Look in the material below for the line with "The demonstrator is" and the line with "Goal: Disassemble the", then set down exactly those two lines and all lines between, nothing more.
◆ ◆ ◆ ◆
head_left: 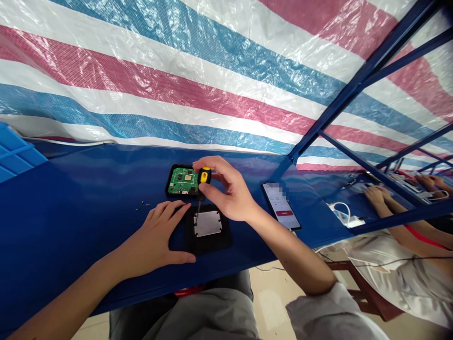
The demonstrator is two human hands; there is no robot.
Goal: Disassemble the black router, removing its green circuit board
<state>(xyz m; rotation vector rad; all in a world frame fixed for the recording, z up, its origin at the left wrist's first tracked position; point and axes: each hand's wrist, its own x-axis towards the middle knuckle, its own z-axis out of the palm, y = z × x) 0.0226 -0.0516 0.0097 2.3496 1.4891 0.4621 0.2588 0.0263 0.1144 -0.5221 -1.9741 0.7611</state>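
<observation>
My right hand [228, 191] is closed around a yellow-and-black screwdriver [204, 175]. The thin shaft points down, its tip at the left edge of a silver metal plate [208, 224]. That plate sits on a square black cover [226, 241] lying on the blue table. My left hand [166, 233] holds the cover's left side, thumb at the near corner and fingers at the far one. Just beyond is a green circuit board [182, 179] in a black housing [167, 189], partly hidden by my right hand. Several small screws [142, 203] lie loose left of it.
A phone [282, 206] showing a timer lies to the right. A blue plastic bin [17, 151] stands at the far left. Blue frame bars [329, 108] rise on the right; beyond them are another person's hands [377, 194] and a white plug and cable [345, 215].
</observation>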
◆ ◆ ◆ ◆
Answer box ::
The demonstrator is two human hands; there is no robot.
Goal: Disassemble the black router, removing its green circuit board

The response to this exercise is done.